13      La directive 2015/2436, invoquée par la requérante au soutien de son premier moyen, est entrée en vigueur le 12 janvier 2016 et a abrogé, avec effet au 15 janvier 2019, la directive 2008/95/CE du Parlement européen et du Conseil, du 22 octobre 2008, rapprochant les législations des États membres sur les marques (JO L 299, p. 25), entrée en vigueur le 28 novembre 2008 en conformité avec l’article 18 de ladite directive. Partant, compte tenu de la date d’introduction de la demande d’enregistrement de la marque contestée, à savoir le 9 mars 2009, il y a lieu de comprendre les références aux dispositions de la directive 2015/2436 comme étant faites aux dispositions de la directive 2008/95, en vigueur à cette date (voir, par analogie, arrêt du 29 janvier 2020, Sky e.a., C‑371/18, EU:C:2020:45, points 48 et 49 et jurisprudence citée).

14      Par ailleurs, dans la mesure où, selon une jurisprudence constante, les règles de procédure sont généralement censées s’appliquer à la date à laquelle elles entrent en vigueur (voir arrêt du 11 décembre 2012, Commission/Espagne, C‑610/10, EU:C:2012:781, point 45 et jurisprudence citée), le litige est régi par les dispositions procédurales du règlement 2017/1001, complétées par les dispositions du règlement délégué 2018/625.
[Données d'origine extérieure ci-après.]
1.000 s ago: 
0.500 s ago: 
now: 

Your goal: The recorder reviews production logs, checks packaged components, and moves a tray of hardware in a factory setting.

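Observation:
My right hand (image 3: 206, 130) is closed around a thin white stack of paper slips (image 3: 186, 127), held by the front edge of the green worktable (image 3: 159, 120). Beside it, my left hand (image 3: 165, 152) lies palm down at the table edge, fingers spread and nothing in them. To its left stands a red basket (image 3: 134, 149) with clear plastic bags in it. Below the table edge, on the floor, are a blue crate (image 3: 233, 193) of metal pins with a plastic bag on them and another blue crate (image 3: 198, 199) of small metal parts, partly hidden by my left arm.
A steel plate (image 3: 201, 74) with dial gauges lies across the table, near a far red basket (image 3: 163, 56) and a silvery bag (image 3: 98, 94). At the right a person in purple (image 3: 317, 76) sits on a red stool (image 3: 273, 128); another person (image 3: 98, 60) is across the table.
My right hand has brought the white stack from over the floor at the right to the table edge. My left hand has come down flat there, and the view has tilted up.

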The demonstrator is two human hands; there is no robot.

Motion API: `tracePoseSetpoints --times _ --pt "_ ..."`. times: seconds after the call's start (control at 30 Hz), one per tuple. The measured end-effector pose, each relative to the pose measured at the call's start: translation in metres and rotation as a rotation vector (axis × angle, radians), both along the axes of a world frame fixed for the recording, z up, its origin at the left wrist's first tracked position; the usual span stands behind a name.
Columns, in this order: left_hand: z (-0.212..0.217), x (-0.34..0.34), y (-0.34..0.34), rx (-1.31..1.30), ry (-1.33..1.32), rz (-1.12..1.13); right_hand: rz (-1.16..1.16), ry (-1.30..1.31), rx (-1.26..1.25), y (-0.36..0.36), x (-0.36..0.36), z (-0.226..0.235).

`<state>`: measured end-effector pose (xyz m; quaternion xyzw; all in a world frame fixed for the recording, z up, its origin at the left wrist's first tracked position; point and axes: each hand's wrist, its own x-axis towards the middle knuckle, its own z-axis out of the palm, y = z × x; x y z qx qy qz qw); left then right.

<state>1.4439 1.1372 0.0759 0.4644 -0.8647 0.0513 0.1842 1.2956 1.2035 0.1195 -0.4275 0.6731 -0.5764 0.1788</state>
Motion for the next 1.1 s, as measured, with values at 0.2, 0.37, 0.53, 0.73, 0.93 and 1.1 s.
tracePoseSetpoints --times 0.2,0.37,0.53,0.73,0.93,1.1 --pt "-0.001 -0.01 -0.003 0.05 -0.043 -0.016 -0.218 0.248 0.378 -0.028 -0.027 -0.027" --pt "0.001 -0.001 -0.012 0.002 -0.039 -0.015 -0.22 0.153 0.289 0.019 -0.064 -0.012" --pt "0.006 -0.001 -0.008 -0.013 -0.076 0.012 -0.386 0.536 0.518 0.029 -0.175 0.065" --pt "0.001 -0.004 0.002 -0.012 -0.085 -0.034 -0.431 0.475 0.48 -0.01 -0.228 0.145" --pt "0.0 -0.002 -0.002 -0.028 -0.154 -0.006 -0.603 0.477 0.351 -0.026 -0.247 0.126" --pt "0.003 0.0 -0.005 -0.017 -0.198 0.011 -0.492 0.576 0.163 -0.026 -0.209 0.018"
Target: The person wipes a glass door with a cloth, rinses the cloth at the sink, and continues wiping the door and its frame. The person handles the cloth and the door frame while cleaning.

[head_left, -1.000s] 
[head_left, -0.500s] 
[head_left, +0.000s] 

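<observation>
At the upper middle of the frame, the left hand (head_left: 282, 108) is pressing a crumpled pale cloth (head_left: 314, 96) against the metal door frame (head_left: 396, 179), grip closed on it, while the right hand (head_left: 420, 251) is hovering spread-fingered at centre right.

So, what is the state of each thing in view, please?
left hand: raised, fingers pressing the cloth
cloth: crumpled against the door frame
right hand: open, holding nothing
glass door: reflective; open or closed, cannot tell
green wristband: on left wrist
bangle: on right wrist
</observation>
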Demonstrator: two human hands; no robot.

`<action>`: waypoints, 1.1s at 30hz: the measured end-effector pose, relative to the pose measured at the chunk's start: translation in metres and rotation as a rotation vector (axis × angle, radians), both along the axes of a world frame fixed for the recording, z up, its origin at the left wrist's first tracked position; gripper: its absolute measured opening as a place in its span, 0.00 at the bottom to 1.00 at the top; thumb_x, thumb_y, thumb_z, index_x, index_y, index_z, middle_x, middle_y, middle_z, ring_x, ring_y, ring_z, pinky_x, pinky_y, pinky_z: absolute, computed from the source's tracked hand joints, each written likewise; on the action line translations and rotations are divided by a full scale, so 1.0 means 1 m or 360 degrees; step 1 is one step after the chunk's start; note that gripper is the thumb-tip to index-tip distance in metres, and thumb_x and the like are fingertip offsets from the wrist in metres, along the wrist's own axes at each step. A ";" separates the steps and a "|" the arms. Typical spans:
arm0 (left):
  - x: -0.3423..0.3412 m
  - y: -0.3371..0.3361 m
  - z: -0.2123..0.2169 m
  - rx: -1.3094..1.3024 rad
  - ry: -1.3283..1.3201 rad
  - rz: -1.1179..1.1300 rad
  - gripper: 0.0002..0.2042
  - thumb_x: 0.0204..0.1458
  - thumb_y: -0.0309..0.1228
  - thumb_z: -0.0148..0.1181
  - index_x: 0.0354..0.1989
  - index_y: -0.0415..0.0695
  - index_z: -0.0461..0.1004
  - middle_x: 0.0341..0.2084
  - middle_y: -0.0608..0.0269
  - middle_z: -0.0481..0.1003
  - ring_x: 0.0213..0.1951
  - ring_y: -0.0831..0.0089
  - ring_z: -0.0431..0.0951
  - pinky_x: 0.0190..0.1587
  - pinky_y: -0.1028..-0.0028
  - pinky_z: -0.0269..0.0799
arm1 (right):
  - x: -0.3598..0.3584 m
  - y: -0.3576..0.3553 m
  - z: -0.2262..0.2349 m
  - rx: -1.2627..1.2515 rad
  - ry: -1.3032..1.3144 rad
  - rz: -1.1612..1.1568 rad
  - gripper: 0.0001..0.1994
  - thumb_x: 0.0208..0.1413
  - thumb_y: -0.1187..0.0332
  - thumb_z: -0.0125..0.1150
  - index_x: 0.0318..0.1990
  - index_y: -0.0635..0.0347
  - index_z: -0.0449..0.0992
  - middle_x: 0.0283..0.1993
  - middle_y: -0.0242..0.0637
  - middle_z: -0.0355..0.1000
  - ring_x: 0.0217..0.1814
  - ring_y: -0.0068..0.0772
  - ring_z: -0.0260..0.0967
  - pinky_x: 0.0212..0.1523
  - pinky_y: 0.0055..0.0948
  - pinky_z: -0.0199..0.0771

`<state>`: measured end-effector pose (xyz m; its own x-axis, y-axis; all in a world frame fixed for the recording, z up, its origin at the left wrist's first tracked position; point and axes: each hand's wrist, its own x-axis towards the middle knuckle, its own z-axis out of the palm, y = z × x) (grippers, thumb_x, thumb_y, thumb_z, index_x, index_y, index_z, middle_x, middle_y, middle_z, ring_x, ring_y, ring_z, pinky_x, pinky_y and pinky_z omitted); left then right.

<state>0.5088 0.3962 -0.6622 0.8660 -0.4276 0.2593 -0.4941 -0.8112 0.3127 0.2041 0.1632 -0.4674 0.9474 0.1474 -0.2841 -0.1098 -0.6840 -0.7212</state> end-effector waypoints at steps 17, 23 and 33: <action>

15      Le règlement (CE) no 40/94 du Conseil, du 20 décembre 1993, sur la marque communautaire (JO 1994, L 11, p. 1), a été abrogé et remplacé par le règlement (CE) no 207/2009 du Conseil, du 26 février 2009, sur la [marque de l’Union européenne] (JO 2009, L 78, p. 1), entré en vigueur le 13 avril 2009 conformément à l’article 167 dudit règlement. Ce dernier règlement, tel que modifié par le règlement (UE) 2015/2424 du Parlement européen et du Conseil, du 16 décembre 2015 (JO 2015, L 341, p. 21), a également été abrogé et remplacé, avec effet au 1er octobre 2017, par le règlement 2017/1001 conformément aux articles 211 et 212 dudit règlement.
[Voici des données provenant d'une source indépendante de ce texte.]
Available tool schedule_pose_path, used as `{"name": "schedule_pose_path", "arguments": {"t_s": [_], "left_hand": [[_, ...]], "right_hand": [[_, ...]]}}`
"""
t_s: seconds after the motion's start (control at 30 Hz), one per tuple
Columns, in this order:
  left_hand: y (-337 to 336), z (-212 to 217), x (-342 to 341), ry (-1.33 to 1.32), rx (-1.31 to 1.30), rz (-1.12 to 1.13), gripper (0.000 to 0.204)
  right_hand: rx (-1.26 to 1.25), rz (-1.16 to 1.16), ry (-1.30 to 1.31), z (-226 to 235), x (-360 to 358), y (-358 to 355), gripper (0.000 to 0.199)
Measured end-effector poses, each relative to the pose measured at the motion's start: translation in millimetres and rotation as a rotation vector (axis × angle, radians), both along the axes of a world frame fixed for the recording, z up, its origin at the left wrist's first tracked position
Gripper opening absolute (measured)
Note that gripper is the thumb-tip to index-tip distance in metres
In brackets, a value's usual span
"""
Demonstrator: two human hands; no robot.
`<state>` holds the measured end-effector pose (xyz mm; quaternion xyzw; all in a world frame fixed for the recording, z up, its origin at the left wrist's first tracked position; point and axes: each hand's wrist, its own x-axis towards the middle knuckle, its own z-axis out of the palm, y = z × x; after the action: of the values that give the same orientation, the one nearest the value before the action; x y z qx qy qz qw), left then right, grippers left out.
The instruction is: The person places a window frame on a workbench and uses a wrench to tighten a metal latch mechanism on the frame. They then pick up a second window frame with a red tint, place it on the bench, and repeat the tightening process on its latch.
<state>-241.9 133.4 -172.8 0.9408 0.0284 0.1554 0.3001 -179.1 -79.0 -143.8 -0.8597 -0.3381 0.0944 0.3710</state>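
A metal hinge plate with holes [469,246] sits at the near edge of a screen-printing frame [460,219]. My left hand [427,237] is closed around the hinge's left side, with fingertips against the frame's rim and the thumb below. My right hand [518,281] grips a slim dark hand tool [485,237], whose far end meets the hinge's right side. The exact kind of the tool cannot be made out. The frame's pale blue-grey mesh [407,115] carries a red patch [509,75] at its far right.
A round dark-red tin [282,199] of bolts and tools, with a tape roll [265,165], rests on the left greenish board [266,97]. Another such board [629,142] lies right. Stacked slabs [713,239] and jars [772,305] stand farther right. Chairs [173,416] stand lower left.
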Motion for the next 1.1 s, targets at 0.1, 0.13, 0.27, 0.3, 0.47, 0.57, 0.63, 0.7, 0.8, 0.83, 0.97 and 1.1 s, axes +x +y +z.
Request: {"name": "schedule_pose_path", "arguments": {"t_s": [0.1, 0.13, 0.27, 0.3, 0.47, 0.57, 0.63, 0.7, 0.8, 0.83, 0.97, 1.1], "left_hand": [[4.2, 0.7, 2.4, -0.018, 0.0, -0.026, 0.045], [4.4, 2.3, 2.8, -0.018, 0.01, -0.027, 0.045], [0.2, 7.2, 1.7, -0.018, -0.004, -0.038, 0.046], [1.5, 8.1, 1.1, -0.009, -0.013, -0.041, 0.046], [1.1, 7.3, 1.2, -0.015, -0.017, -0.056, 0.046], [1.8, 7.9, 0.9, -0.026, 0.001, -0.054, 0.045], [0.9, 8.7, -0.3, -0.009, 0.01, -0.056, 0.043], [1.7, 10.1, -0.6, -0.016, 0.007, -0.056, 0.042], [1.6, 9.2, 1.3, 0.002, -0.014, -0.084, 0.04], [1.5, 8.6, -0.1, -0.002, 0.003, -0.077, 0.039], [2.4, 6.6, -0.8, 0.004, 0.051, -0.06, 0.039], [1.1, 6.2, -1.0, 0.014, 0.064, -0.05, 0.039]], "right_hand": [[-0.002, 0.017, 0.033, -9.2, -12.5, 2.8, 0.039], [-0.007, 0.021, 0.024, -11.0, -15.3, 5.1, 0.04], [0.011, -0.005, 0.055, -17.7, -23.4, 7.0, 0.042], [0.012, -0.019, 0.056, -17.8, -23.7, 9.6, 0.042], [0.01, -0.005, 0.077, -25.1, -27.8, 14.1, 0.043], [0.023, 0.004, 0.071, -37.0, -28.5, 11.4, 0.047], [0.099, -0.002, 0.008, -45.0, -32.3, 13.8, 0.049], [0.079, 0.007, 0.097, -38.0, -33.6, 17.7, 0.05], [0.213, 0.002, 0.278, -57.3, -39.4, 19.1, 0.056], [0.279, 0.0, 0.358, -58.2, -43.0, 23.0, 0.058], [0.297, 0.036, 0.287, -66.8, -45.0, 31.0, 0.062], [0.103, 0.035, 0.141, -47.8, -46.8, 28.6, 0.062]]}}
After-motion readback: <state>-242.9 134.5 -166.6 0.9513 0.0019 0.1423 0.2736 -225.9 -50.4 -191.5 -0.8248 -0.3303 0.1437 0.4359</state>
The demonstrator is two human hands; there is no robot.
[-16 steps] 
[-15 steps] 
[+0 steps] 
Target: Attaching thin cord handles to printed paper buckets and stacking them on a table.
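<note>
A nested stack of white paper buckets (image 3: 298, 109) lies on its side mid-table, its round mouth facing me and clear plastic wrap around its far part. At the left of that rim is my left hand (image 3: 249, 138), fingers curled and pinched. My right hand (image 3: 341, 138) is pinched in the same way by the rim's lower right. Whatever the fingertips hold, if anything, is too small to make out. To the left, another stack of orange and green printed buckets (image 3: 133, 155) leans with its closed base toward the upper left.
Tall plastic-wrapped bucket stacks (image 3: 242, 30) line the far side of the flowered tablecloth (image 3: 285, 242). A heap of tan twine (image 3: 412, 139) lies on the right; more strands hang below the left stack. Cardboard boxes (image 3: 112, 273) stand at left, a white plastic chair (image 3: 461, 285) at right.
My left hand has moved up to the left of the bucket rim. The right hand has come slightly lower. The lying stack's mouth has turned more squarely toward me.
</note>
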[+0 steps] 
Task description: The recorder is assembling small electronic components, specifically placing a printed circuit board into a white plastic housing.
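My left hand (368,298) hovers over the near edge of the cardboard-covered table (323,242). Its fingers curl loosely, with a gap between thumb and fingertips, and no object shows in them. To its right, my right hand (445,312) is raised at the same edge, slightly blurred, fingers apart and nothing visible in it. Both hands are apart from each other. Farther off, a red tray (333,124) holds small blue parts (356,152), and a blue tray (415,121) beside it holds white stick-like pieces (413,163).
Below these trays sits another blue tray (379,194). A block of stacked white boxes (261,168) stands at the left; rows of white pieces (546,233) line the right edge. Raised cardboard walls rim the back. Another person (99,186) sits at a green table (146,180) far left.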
16      Compte tenu de la date d’introduction de la demande d’enregistrement de la marque contestée, à savoir le 9 mars 2009, qui est déterminante aux fins de l’identification du droit matériel applicable, les faits de l’espèce sont régis par les dispositions matérielles du règlement no 40/94 (voir, en ce sens, ordonnance du 5 octobre 2004, Alcon/OHMI, C‑192/03 P, EU:C:2004:587, points 39 et 40, et arrêt du 23 avril 2020, Gugler France/Gugler et EUIPO, C‑736/18 P, non publié, EU:C:2020:308, point 3 et jurisprudence citée).

17      Par suite, en l’espèce, en ce qui concerne les règles de fond, il convient d’entendre les références faites au règlement 2017/1001 par la chambre de recours dans la décision attaquée et par les parties dans leurs mémoires respectifs comme visant les dispositions du règlement n40/94.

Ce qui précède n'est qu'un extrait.